◆ What this task involves
With the pictures omitted, print exactly the lines below, from the one containing "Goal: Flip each" through the one containing "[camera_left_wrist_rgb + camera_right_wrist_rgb", and nothing else.

◆ Input data
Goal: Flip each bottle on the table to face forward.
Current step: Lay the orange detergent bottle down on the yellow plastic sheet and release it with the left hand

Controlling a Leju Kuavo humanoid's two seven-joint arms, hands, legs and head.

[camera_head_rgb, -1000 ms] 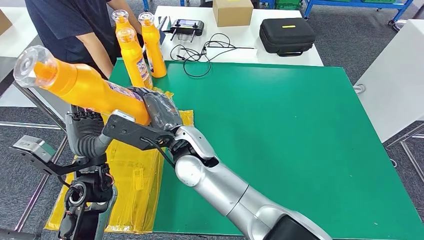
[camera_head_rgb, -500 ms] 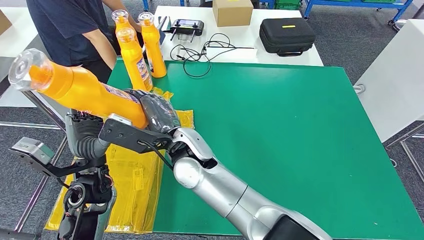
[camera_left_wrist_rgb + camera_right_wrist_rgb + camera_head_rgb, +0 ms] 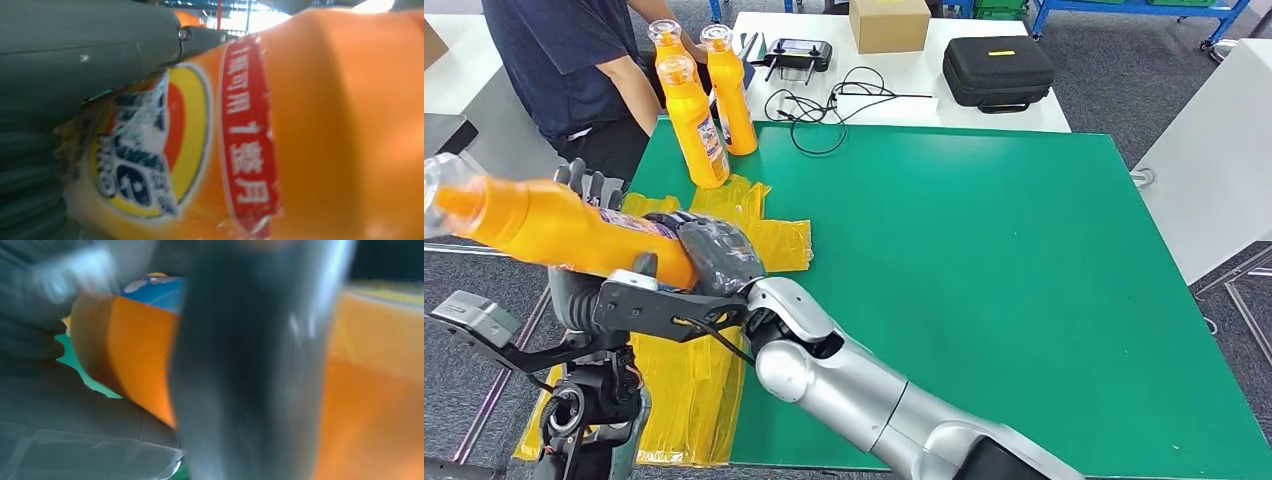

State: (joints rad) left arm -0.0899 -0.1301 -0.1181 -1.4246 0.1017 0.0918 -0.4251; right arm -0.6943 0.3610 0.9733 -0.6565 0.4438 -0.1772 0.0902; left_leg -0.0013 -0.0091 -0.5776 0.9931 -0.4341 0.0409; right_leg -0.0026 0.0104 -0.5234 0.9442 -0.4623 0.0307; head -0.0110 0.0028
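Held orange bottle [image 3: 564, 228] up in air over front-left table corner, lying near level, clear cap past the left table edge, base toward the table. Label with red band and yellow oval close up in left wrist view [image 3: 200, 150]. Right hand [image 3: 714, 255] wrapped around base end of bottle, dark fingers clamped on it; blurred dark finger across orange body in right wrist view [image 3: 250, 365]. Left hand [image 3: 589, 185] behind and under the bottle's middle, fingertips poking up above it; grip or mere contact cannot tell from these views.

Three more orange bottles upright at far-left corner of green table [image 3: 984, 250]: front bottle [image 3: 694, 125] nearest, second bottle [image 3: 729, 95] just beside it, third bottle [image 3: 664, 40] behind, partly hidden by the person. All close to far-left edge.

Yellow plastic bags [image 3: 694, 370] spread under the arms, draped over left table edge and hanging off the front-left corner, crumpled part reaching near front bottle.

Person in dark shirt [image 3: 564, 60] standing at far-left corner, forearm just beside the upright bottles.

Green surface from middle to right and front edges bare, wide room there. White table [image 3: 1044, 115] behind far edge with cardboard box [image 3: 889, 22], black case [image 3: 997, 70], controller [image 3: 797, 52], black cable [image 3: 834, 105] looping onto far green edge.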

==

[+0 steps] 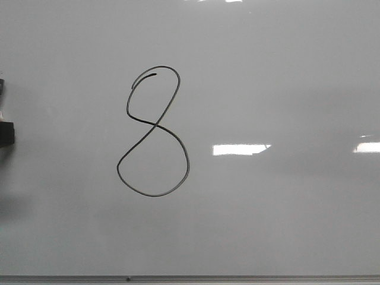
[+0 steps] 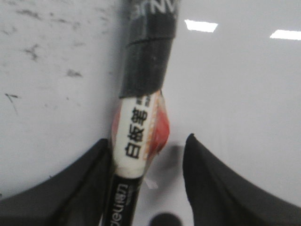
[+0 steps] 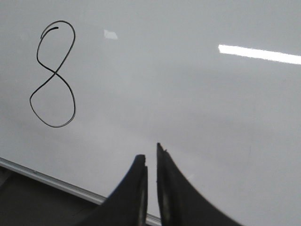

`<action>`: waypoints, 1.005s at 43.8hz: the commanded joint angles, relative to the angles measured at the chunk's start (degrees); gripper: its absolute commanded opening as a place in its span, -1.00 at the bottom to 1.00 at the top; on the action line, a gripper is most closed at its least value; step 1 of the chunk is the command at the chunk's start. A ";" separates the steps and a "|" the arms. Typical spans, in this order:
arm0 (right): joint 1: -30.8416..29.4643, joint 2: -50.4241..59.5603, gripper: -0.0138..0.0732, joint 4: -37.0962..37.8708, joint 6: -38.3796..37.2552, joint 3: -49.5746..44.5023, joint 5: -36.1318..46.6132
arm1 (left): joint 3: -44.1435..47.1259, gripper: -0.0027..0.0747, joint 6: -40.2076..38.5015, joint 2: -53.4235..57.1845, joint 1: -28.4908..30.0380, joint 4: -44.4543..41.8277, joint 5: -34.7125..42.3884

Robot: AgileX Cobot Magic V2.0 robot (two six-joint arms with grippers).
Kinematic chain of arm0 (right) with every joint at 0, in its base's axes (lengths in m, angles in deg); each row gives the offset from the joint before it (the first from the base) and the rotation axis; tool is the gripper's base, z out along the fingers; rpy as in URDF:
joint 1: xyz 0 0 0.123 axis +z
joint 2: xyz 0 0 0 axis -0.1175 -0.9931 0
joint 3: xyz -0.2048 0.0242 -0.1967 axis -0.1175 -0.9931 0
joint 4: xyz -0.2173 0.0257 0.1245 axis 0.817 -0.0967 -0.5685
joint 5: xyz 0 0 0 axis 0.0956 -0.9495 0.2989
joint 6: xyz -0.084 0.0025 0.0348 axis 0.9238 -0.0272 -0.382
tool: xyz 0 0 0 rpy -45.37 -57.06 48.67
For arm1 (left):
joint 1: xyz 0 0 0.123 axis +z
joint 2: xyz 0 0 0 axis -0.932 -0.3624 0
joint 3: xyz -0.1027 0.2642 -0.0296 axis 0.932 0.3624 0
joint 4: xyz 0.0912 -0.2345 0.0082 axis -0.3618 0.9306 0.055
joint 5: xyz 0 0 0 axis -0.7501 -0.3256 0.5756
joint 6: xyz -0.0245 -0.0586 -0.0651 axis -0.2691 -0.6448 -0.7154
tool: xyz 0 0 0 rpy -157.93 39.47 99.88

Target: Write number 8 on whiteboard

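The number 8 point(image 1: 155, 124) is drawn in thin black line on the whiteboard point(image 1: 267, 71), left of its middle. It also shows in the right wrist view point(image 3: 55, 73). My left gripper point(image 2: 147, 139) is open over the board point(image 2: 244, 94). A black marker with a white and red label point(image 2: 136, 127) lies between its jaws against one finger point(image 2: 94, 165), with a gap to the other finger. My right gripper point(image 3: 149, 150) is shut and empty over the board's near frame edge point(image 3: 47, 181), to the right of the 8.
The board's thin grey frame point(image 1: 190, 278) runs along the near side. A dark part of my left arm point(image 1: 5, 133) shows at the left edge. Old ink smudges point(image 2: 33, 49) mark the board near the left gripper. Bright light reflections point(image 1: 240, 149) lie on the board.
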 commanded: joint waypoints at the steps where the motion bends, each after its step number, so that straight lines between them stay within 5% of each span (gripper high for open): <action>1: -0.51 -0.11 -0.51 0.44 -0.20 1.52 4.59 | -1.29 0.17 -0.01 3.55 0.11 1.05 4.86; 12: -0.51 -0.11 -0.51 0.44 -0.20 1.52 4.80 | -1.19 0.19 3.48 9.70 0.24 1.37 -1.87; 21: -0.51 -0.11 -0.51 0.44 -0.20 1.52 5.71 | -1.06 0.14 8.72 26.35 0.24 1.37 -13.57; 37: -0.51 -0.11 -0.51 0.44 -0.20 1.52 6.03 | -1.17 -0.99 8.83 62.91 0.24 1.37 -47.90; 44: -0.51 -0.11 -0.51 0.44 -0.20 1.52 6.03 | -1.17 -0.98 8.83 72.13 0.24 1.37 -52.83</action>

◆ Solution below
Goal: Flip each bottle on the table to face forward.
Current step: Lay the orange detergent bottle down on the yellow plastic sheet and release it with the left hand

Controlling a Leju Kuavo humanoid's two seven-joint arms, hands, legs and head.

[camera_head_rgb, -1000 ms] 
[camera_head_rgb, -500 ms] 
[camera_left_wrist_rgb + camera_right_wrist_rgb + camera_head_rgb, +0 ms] 

The response is now finished.